Monday, March 12, 2012

Calvary @ Fallbrook 3/10/12

Single to right in the second inning.
                   Warriors Scalp the Lions
Sometimes it's just not in the cards. That was the case on Saturday as the Fallbrook Warriors handily defeated the Calvary Lions 9-0 in a game where it seemed nothing went right for the Lions.

The top of the first inning proved ominous when junior Caleb Whitley lined an apparent one-out base hit down the left field line. The diving outfielder fielded the ball on a hop but gave a splendid acting performance by pretending to catch the ball and the umpires thought it was believable and thumbed Whitley out. Sam Sheehan followed when after reaching base on an error, stole second base. The catcher's throw was far off-line and the secondbaseman lunged at Sheehan and missed the tag by 2-3 feet yet the base umpire was suckered in by the fake tag and called him out as well. Right away Calvary knew they had the task of not only beating a tough Fallbrook team, but overcoming misfortune as well. In all, the umpires awarded two academy awards to the Fallbrook defense for their first inning acting performance.

But this is baseball and an umpire's calls should have no impact on how you approach a game. Good teams put it behind them and overcome and bad teams let it effect them. This was a day where a good team let it get the best of them - and they paid the price.

The momentum gained by Fallbrook in the first inning had to be quickly turned around by Calvary to get the game back in order, but the Lions did not answer the call. Starting pitcher Isaac Conover, coming off a solid pitching performance versus Santa Fe Christian in his last outing, struggled with his control early and walked the leadoff hitter to keep Fallbrook's momentum flowing. The second hitter laid down a sacrifice bunt that became an infield hit when Conover slipped on the freshly mowed infield grass in an attempt to field the ball. Following a hard lineout to right, the cleanup hitter topped a bouncer in the hole to short, the ball was bobbled by the shortstop but he would have had no play at any base so it went for an infield single to load the bases. The next hitter drew a walk to force in Fallbrook's first run. On the next pitch, the following batter pounded a ball straight down onto home plate and it shot high in the air and all second baseman Kallin Iwasaki could do was wait for it to come down as the runners all advanced a base for the Warrior's 3rd infield hit of the inning giving them an early 2-0 lead. Another bases loaded walk forced in a third run. Luckily, Calvary dodged further damage when the 8th hitter grounded into a nifty 4-6-3 double play to bail the Lion's out of the early jam.
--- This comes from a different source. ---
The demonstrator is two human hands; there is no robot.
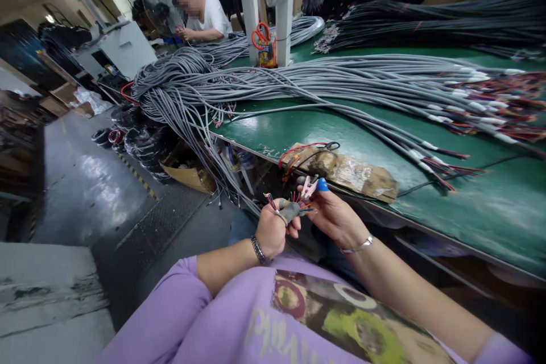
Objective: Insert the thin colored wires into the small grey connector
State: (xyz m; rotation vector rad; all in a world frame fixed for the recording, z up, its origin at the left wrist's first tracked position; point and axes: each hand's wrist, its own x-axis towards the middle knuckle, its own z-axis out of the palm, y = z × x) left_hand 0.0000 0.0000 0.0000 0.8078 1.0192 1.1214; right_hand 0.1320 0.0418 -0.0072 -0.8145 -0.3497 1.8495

The Lion's posed their biggest threat to score in their half of the second when Russell Harmening and Matt Hartman started the inning with back-to-back singles but the potential comeback was erased when a groundout and two strikeouts ended the rally.

Fallbrook added their 4th run in the third when they hit a one-out double down the left field line and the runner advanced to third on a wild pitch. Two batters later he scored on another infield hit.

Sophomore lefty David Carpenter relieved Conover in the top of the 4th inning but the wheels came off the bus when two infield errors, a walk, a hit-by-pitch, 3 wild pitches and a timely double helped Fallbrook score 3 unearned runs increasing their lead to 7-0.

In the 5th Carpenter did not help his own cause by walking the leadoff hitter on 4 straight pitches, and as the they do 70% of the time, he scored.

The Warriors added their 9th and final run when they turned their 5th infield hit of the day into a run off senior righthander Brock Bentley.

Offensively, Calvary was lead by Hartman who singled twice. Whitley, Harmening, Sam Hebert and Alex Nurding also chipped in hits.

Overall, Calvary hit the ball harder and better than their opponent but Fallbrook pitcher Matt Jepsen pitched tough when it counted and shutout Calvary for the first time in two years. He did not walk a batter and effectively changed speeds and rose to the occasion and threw his best pitches with runners in scoring position.

In comparison, Calvary pitchers walked 7 and hit 3 batters. They also threw 6 wild pitches and consistently missed their spots and were off target all day. They did a great job by allowing only 3 non-infield hits, but when a pitching staff allows 10 runners to reach by walk or hit by pitch, they have created for themselves a situation where the chances are extremely high that they will not be successful.

Obviously, work needs to be done to get back on track because the March schedule will grow more challenging.

Calvary faces a tough Canyon Crest team on Tuesday in the final contest of the Pirate/Falcon Classic. They begin play the following week in the North County Tournament.

The loss puts Calvary's record at 3-2.